The coronavirus pandemic is set to have lasting implications on the real estate sector, particularly in the Middle East where uncertainty in the markets has resulted in a wave of delayed projects, government bailouts and restructuring of some of the major developers in the region. As we take a glance at the challenges and opportunities in the sector just beyond the immediate crisis, how will real estate consultants, in particular, adapt to the behavioral shifts in consumer appetite? Are digital tools enough to get the market back to full capacity or will we need to go as far as re-thinking the basics of selling a property?

According to Ihsan Kharouf, who is the head of Savills in Oman, while naturally there have been many changes in line with government requirements, the main change is all about digitization, which was the obvious winner over the past year.

“While online and digital were already the standard in several areas such as listing and marketing, in many other aspects, historically, the first preference was for face-to-face meetings, business cards, printed property brochures, as well as mortgage and registration documentation,” he explains. “We are currently seeing a major shift towards digital alternatives to all of the above.”

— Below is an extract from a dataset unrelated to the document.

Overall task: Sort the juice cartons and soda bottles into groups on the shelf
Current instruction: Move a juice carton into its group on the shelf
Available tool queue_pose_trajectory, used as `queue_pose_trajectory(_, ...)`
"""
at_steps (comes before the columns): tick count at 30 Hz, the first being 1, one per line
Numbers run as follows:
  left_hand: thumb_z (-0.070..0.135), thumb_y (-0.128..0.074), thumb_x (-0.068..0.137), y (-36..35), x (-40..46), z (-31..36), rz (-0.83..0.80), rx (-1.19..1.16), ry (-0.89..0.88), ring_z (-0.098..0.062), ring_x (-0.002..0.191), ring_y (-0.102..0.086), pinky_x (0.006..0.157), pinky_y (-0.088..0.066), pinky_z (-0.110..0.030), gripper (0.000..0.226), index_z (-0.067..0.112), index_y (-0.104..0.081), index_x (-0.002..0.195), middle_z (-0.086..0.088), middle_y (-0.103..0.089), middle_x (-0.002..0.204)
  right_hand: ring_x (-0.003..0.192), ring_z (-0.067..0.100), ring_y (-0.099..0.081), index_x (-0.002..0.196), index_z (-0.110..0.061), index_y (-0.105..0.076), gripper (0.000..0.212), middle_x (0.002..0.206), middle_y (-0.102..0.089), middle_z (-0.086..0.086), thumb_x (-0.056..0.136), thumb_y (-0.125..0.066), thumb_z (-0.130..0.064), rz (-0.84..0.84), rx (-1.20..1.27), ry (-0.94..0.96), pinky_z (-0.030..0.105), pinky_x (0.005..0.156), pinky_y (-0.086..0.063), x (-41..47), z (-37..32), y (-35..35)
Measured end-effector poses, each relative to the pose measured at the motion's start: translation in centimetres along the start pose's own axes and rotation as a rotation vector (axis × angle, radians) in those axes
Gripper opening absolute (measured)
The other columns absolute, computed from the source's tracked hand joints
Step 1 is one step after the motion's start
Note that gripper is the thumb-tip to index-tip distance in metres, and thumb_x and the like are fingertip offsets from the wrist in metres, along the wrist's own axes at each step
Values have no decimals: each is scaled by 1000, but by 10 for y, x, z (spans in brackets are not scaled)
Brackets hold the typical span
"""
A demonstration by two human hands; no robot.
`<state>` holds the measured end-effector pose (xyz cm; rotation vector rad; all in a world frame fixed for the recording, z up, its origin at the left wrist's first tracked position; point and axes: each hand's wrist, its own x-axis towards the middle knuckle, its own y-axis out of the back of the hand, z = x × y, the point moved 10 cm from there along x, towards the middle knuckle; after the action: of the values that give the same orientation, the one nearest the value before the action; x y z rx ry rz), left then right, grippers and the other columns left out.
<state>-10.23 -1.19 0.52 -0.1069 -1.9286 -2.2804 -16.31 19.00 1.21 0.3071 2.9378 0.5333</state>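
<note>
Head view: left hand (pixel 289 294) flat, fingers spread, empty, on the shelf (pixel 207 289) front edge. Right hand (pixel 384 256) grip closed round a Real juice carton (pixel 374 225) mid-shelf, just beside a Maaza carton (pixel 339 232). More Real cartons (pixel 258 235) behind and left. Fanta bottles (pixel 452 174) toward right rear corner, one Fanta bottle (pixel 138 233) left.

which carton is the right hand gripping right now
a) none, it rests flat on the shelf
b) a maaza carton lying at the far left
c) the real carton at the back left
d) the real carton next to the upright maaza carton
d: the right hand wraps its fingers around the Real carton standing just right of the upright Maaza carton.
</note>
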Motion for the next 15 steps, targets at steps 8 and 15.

When it comes to challenges in real estate consultancy during pandemic conditions such as COVID-19, Kharouf believes the most critical challenge we are witnessing is uncertainty. “Most individuals and companies can deal with bad news but are perhaps less adept at dealing with a constant stream of bad surprises. Today, we constantly have to face with fears about new waves of the pandemic, new restrictions, or potentially totally unforeseen consequences to all the recent changes.”

In terms of opportunities, the key is flexibility and adaptability and the ability to be open to supply a specialty or skill in a way that bypasses the problems and hurdles posed by the current market. “While real estate, for the most part, is an essential requirement rather than an option, and one has to assume that reasonable levels of demand will still exist, the key is delivery,” Kharouf says.  

The most important tool for closing sales during these challenging times remains human intuition and understanding. According to Kharouf, a good consultant should be able to read their client and understand their requirements and distil these in a way that offers solutions.

“We have recently noted that the change in office attendance and prolonged confinement has created a change in home and work routines, and potentially even a change in key priorities,” he highlights. “Identification of these changes and the ability to offer residential or commercial spaces that meet these new requirements is the key to be a successful consultant.”